WHAT TO PRODUCE: Whenever a line of the material contains the string "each", it should be copied.

INFORMATION SUPPLIED:
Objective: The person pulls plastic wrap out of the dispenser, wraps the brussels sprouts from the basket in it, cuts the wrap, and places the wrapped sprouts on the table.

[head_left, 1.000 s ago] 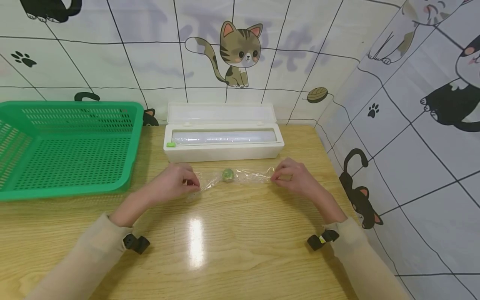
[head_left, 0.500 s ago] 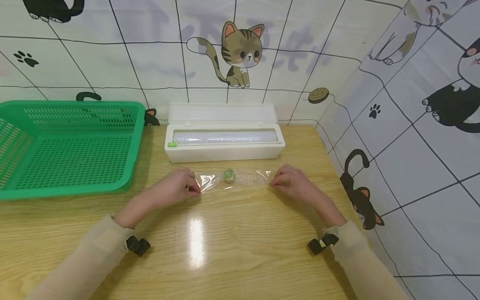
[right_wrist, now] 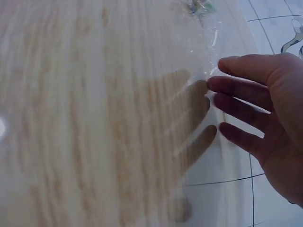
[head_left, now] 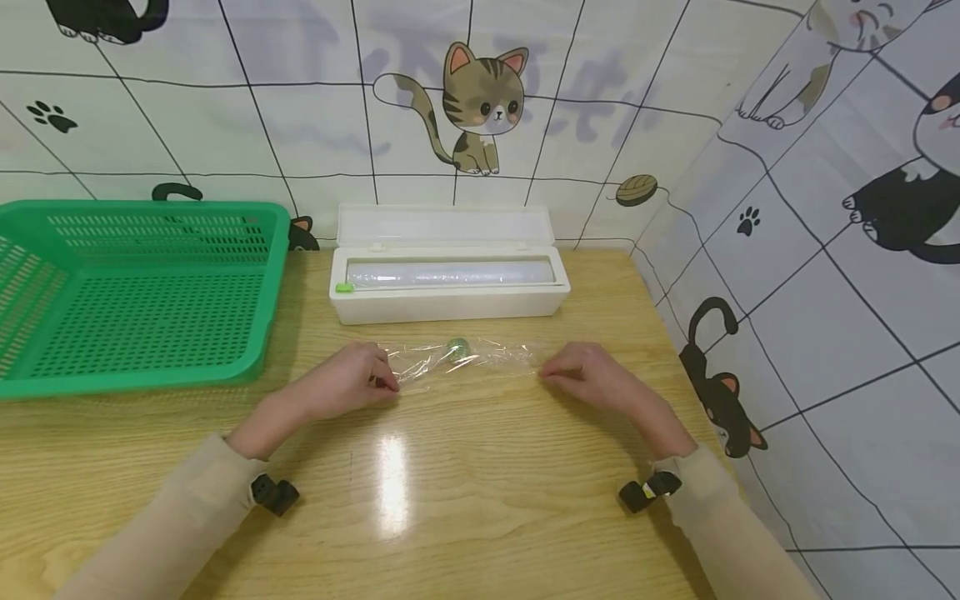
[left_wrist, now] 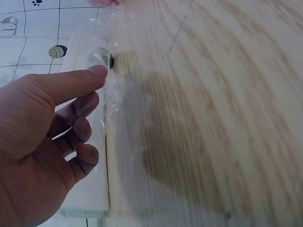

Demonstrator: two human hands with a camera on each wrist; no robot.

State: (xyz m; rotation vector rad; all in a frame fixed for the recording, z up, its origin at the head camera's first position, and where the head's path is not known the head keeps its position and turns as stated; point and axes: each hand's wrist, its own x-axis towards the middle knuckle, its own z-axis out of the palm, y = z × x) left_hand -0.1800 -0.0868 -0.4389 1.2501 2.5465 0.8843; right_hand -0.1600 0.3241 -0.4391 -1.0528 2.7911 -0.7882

SOLUTION TO THIS TASK:
Demonstrator: two human hands with a camera on each wrist; no robot.
State: (xyz m; rotation vector rad; all in a frame fixed for the recording, z up, its origin at the head camera's first position, and where the head's path is not known the head keeps its position and turns as stated; point and axes: each hand's wrist, its own x-axis towards the middle knuckle, its own z-axis out of the palm, y = z × x) left_hand -0.1800 -0.0868 -0.4389 1.2501 2.5465 0.8843; right_hand -0.1600 0.3241 -0.4391 -1.0528 2.7911 -0.7882

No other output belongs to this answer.